Compressed sensing reconstruction of LDPC code

ZHANG Yi, DA Xin-yu, CHU Zhen-yong   

  1. School of Information and Navigation, Air Force Engineering University, Xi'an 710077, China
  • Received:2013-08-23 Online:2015-05-01 Published:2015-05-01

摘要: 针对压缩感知(CS)中由观测噪声引起的信号重建误差问题,提出利用非相关性约束理论作为衡量压缩重建条件的重构误差向量的方法。该方法基于线性分组码中稀疏校验矩阵的零化子特性,建立了以误差向量为目标信号的线性规划问题,实现了低密度奇偶校验(LDPC)码的压缩感知重构。仿真结果表明:在加性高斯白噪声信道和原对偶内点算法下,选取的3种LDPC码均具备较强的信号重构能力,其中MacKay随机码的相关性系数较小,因此在信噪比为-1 dB时就可达到100%的误差向量重构成功率。同时表明在满足误比特率要求下,CS-LDPC码可使系统实现低信噪比下的高可靠性通信。

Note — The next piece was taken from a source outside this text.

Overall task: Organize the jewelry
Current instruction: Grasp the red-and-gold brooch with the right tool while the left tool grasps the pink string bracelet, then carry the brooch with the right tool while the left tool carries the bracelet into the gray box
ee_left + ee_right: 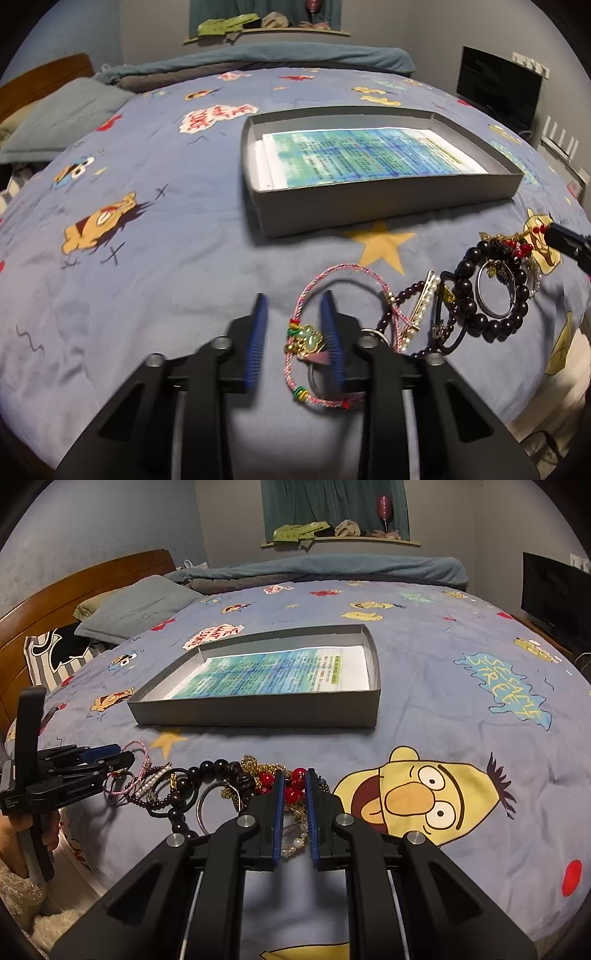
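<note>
Looking down the left gripper (293,306), we see its blue pads narrowed around the pink braided cord bracelet (325,332), the green charm (308,339) sitting between them; the right pad seems to touch the cord, the left pad stands a little clear, so we cannot tell whether the grip is made. The bracelet lies on the blue cartoon bedspread (166,240), its loop running off toward one o'clock.

Just beside it, at three o'clock, the rest of the jewelry lies in a heap: a pearl hair clip (421,302), a string of small dark beads (406,295), a big dark bead bracelet (491,288) with a metal ring (495,291) inside it, and a red berry piece (521,247) at the far end, where the other gripper's tip comes in from the frame edge.

Over on the right wrist camera, the right gripper (294,775) has its jaws nearly together on that red berry piece (291,794), red beads pinched between the pads, a gold chain (258,764) tangled at eleven o'clock of them. The left gripper (110,758) shows at nine o'clock, a hand (22,834) on its handle.

At twelve o'clock, well apart from the heap, sits the grey shallow box (258,710), a printed sheet (280,672) lying flat inside. The heap lies between us and the box, none of it in the box yet.
</note>
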The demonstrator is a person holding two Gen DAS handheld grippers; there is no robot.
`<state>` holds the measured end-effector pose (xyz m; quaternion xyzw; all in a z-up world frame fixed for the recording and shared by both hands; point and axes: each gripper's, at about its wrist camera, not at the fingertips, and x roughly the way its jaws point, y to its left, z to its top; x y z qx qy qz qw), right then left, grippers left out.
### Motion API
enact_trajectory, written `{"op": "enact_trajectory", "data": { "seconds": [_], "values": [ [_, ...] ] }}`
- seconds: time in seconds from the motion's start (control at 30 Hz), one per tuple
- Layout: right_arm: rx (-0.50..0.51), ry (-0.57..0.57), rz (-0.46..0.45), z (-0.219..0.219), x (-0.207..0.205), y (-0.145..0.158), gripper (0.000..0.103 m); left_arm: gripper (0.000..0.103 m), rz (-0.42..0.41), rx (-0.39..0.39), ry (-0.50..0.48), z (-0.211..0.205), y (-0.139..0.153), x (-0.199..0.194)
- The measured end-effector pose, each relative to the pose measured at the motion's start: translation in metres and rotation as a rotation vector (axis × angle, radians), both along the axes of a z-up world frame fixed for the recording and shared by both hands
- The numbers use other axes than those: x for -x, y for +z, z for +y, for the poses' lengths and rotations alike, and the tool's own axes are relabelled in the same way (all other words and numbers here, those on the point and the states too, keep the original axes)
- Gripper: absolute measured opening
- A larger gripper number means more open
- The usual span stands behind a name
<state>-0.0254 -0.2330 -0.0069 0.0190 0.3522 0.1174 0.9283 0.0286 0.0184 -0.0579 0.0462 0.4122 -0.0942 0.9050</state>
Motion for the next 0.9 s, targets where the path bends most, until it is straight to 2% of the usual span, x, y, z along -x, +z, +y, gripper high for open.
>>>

关键词: 通信技术, 压缩感知, 低密度奇偶校验码, 信号重构, 互相关系数, 零化子矩阵

Abstract: In order to resolve the problem of signal reconstruction error caused by observation noise in Compressed Sensing (CS), a method is proposed to reconstruct error vectors using the theory of non-correlation constraint as the condition. In this method, a linear programming for error vectors is established based on the annihilator property of sparse check matrix; and compressed sensing reconstruction for Low-Density Parity-Check (LDPC) codes is implemented. Under an additive white Gauss noise channel and primal-dual interior point algorithm, simulations show that three selected (LDPC) codes all satisfy non-correlation constraint condition with high reconstruction ability. Moreover, the correlation coefficient of MacKay random codes is smaller, therefore 100% success rate is obtained in reconstructing error vectors with SNR of -1 dB. The simulation results also show that under the condition of satisfying the requirement of Bit Error Rate (BER) performance, high reliability communication can be achieved with low SNR by the proposed CS-LDPC codes.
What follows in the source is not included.